» The task:
Starting at the top of the entries below, set down each line exactly as written, and stop after the line containing "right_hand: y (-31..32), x".

» Data to process:
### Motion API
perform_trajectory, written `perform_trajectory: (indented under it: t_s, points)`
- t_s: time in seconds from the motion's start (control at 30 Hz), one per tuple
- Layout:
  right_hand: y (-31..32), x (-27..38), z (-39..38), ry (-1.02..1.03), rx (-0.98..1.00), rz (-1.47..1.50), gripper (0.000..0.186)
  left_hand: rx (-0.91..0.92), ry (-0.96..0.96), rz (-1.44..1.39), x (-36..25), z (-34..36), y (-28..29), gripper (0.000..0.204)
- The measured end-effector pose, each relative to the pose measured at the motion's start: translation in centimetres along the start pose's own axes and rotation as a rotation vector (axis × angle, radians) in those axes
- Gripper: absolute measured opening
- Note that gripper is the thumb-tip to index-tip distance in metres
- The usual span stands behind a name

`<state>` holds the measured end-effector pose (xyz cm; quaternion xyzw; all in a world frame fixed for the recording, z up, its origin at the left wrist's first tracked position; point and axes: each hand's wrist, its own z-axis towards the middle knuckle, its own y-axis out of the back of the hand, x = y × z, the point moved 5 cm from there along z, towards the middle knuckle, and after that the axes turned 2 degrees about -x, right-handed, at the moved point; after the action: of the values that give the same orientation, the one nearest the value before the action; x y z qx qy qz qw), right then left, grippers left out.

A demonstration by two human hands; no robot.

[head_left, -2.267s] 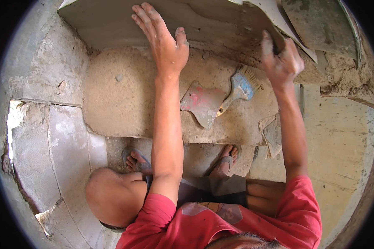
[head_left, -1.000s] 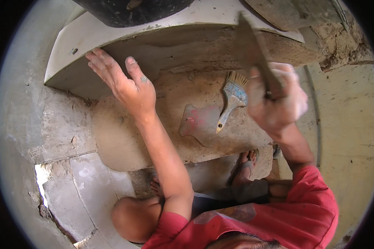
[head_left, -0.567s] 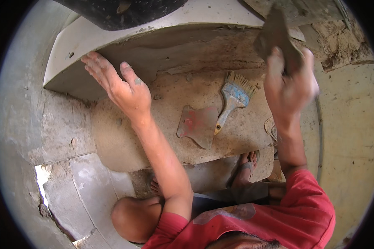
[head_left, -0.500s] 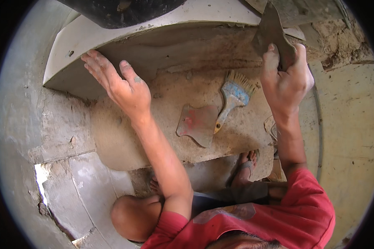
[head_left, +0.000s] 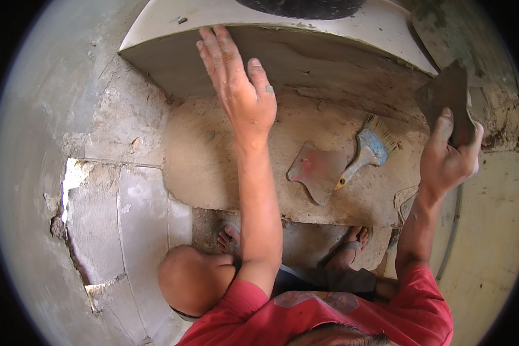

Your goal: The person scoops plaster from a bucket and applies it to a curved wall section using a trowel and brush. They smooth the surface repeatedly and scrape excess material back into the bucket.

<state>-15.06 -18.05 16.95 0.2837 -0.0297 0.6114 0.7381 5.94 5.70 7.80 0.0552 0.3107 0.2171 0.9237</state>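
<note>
My left hand (head_left: 239,95) is open, its fingers stretched out against the upper edge of a grey plastered vertical face (head_left: 328,63) under a white ledge (head_left: 213,12). A small grey smear marks its thumb. At the right, my right hand (head_left: 452,153) grips a thin, flat, grey scraper-like sheet (head_left: 448,95) between thumb and fingers, the sheet's free end pointing up near the ledge's right end. A similar loose flat piece with reddish marks (head_left: 317,168) lies on the dusty surface below. Beside it rests a wide paintbrush (head_left: 366,151) with a worn blue ferrule area, touching or nearly touching that piece.
A black rounded container (head_left: 303,7) stands on the ledge at the top. The dusty brown step (head_left: 207,153) spreads below the plastered face. At the left is a rough grey wall (head_left: 98,118) with a broken gap. A yellowish board (head_left: 490,230) lies at the right.
The view has shifted, so the ledge, brush and loose piece sit farther right. My left hand stays at the edge, seemingly a little farther right along it. My right hand still holds the sheet.
</note>
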Motion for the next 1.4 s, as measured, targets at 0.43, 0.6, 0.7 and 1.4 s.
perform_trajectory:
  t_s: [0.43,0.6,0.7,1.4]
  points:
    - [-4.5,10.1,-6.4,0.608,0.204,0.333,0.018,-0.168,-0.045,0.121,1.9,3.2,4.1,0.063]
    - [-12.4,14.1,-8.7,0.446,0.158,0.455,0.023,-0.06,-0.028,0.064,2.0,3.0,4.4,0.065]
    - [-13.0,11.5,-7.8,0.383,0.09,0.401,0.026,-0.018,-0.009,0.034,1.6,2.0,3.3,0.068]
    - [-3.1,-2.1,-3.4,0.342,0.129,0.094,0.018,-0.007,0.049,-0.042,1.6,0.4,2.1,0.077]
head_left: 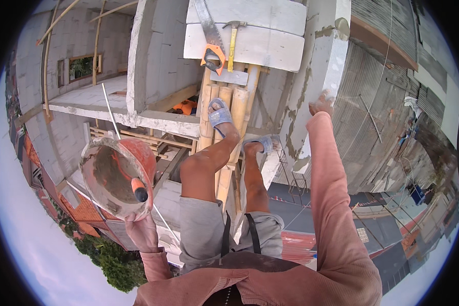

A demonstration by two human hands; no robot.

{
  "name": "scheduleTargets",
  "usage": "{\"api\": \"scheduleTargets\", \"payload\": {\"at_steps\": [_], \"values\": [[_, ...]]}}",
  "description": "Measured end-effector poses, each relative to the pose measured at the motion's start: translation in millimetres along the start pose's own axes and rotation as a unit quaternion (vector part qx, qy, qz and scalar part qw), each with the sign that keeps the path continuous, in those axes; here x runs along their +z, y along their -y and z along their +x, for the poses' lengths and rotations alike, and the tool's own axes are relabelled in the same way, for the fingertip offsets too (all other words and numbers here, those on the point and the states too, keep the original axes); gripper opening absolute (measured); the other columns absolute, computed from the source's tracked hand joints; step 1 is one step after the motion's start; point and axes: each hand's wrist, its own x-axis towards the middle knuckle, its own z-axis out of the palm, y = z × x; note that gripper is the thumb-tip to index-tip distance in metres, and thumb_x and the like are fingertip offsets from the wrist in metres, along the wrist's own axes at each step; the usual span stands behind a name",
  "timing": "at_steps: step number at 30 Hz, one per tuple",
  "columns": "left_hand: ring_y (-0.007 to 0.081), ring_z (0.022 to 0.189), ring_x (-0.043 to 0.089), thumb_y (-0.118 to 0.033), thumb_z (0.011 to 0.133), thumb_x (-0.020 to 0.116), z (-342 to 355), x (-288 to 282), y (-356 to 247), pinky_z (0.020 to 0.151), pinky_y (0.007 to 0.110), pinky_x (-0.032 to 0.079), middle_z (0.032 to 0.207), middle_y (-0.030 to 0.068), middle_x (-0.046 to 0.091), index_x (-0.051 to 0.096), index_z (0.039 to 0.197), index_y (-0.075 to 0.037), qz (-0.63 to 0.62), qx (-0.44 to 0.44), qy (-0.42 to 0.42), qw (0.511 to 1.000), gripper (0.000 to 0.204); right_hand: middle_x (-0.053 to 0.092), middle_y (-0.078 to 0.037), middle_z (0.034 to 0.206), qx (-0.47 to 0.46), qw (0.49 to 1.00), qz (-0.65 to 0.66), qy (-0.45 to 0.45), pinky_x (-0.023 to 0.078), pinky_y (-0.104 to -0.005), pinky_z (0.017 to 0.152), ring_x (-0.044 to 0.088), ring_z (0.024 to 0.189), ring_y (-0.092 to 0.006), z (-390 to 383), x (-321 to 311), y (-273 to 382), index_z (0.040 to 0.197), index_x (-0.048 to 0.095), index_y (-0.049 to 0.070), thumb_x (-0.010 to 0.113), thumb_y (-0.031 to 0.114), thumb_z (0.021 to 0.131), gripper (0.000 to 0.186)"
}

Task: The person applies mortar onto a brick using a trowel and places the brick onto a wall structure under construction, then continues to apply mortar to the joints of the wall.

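At the left, my left hand (142, 232) grips the lower rim of a red bucket (144, 153) crusted with grey mortar. The bucket is tipped so that its inside shows. In it lies a trowel (139, 189) with an orange and black handle; its blade is hidden or smeared with mortar. My right arm is stretched forward, and my right hand (321, 103) rests on the edge of a pale block wall (327, 66), its fingers laid against the surface. Nothing is visible in that hand.
My sandalled feet stand high up, one on bamboo poles (224, 112). Ahead, a handsaw (211, 38) and a claw hammer (233, 45) lie on white blocks (270, 43). A concrete ledge (163, 122) is at left; a corrugated metal roof (362, 112) lies below at right.
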Motion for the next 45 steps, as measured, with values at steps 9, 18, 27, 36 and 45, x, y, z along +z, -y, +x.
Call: {"api": "scheduleTargets", "payload": {"at_steps": [9,18,27,36,45], "values": [[0.0283,0.123,0.056,0.003,0.089,0.055,33,24,-3,0.109,0.048,0.048,0.137,0.0150,0.054,0.048,0.132,0.000,-0.051,-0.041,-0.007,0.998,0.044,0.025,-0.027,0.159,-0.083,0.993,0.078,0.025,0.023,-0.0406,0.123,0.025,0.148,-0.0406,18,-10,-12,0.158,0.021,0.009,0.067,0.041,0.088,0.090],[0.0313,0.132,0.050,-0.001,0.087,0.056,69,78,-34,0.110,0.053,0.046,0.144,0.0168,0.047,0.039,0.143,-0.004,0.037,-0.063,-0.013,0.997,0.059,0.014,-0.033,0.160,-0.039,0.997,0.036,0.047,0.018,-0.0387,0.124,0.018,0.150,-0.0423,8,-21,-14,0.160,0.010,0.008,0.071,0.042,0.086,0.101],[0.0322,0.131,0.050,-0.005,0.087,0.057,76,87,-86,0.109,0.056,0.046,0.138,0.0146,0.054,0.048,0.137,-0.005,0.096,-0.110,0.010,0.989,0.051,0.011,-0.032,0.161,-0.062,0.996,0.041,0.043,0.015,-0.0383,0.124,0.012,0.152,-0.0408,18,-9,-31,0.160,0.009,0.011,0.073,0.038,0.085,0.103],[0.0292,0.129,0.053,-0.004,0.088,0.057,78,97,-99,0.109,0.054,0.046,0.139,0.0135,0.054,0.051,0.133,-0.004,0.105,-0.130,0.006,0.986,0.045,0.009,-0.031,0.162,-0.061,0.996,0.040,0.055,0.012,-0.0392,0.124,0.009,0.152,-0.0416,17,-7,-35,0.161,0.008,0.012,0.073,0.037,0.086,0.102],[0.0276,0.119,0.060,-0.002,0.087,0.059,88,109,-113,0.101,0.053,0.053,0.125,0.0119,0.062,0.055,0.126,-0.004,0.106,-0.144,0.019,0.984,0.039,0.009,-0.031,0.162,-0.048,0.995,0.050,0.077,0.014,-0.0398,0.124,0.012,0.152,-0.0411,64,10,-61,0.161,0.010,0.014,0.070,0.044,0.088,0.099]]}}
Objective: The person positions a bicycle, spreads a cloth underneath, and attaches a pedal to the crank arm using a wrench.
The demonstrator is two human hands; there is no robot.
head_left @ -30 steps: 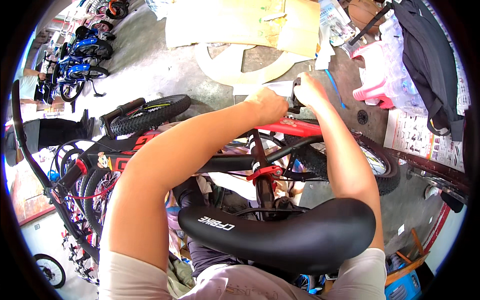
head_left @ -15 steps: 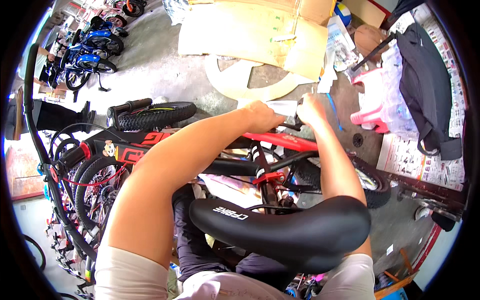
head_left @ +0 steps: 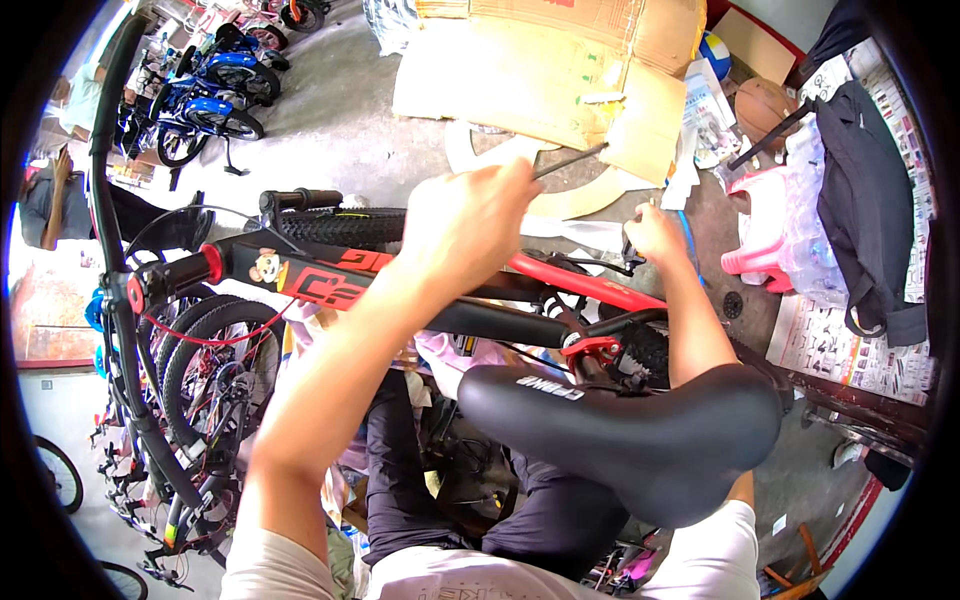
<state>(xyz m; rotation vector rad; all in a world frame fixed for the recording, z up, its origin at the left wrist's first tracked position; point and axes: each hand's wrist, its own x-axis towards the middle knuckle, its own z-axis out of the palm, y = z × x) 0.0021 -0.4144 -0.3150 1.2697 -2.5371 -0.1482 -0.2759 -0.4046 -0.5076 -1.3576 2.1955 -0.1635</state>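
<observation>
A black and red bicycle (head_left: 600,285) lies across in front of me, its black saddle (head_left: 620,430) nearest me. Raised above the frame is my left hand (head_left: 475,215), its fingers closed round a thin dark rod-like tool (head_left: 575,161) that points away to the right. My right hand (head_left: 658,236) is closed beyond the frame, on a small dark bicycle part (head_left: 631,250) whose kind I cannot make out. Below the saddle's front, a red seat clamp (head_left: 592,347) circles the seat post. The black handlebar (head_left: 103,150) rises at the far left.
Flattened cardboard (head_left: 500,75) lies on the floor ahead. At the right stand a pink stool (head_left: 755,255) and a dark jacket (head_left: 865,200) over plastic. Blue bicycles (head_left: 215,105) stand at the back left, more wheels (head_left: 225,375) at the left. A person's dark-clothed leg (head_left: 150,220) shows beyond the handlebar.
My left hand has lifted away from the far side of the frame and come left and nearer, with the thin tool in it. My right hand stays at the bicycle part; the view has shifted.
</observation>
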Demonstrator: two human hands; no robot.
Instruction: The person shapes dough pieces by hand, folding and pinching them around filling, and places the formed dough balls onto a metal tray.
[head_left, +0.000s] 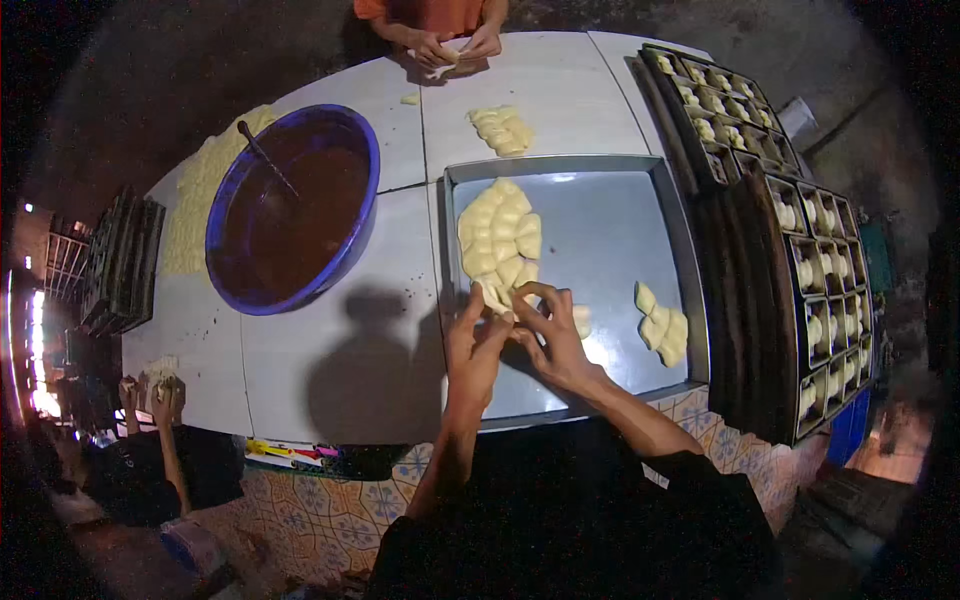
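Observation:
Both my hands work on a pale piece of dough (496,294) at the near-left part of a metal tray (675,230). My left hand (474,350) pinches it from the left, and my right hand (550,342) has its fingers bent on it from the right, the two touching or nearly touching. Just beyond them lies a cluster of pressed-together dough pieces (500,225). A smaller group of pieces (660,325) rests at the tray's right side. Another bit of dough is partly hidden behind my right hand.
A blue basin of brown mixture (355,230) with a utensil stands left, beside more dough (190,215). Dark moulds holding dough (825,300) are stacked right, others (120,260) far left. Co-workers' hands handle dough at the top (452,52) and lower left (160,400). Loose dough (500,130) lies behind the tray.

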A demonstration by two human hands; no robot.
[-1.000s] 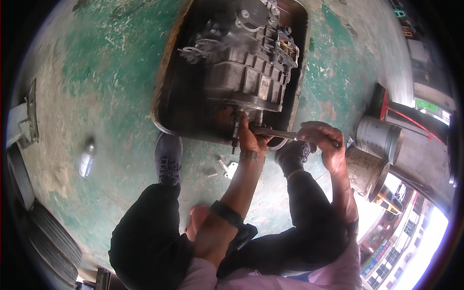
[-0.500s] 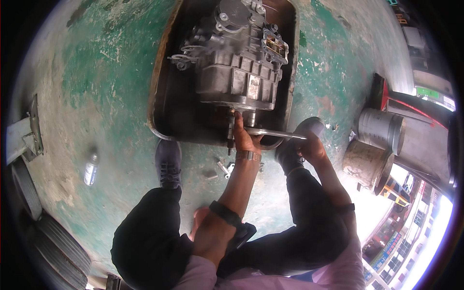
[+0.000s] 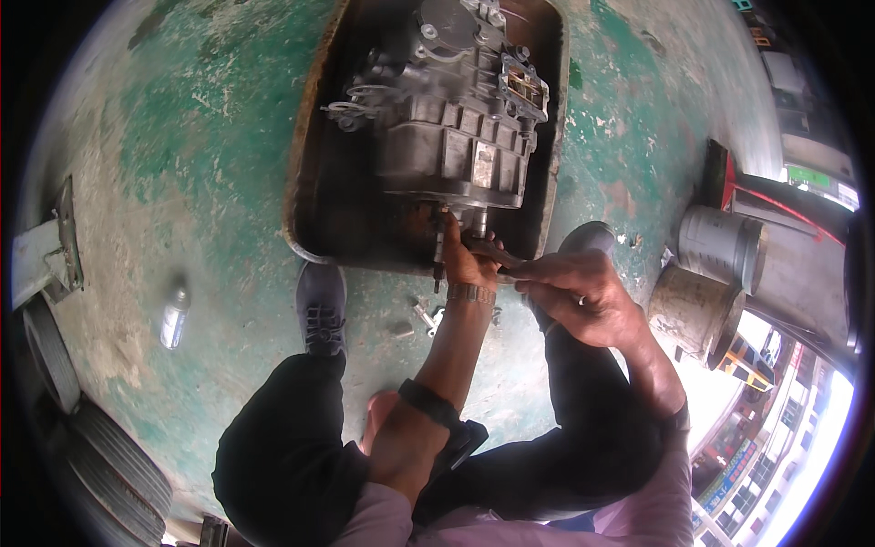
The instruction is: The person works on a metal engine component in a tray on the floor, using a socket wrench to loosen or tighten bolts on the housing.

» Result below:
### Motion API
perform_trajectory, written `perform_trajectory: (indented under it: t_s, points)`
- t_s: time in seconds from the motion's start (control at 30 Hz), one per tuple
- Layout:
  right_hand: y (-31..32), x (-27..38), z (-39..38), ry (-1.02..1.03), rx (-0.98..1.00), rz (-1.47..1.50), gripper (0.000..0.186)

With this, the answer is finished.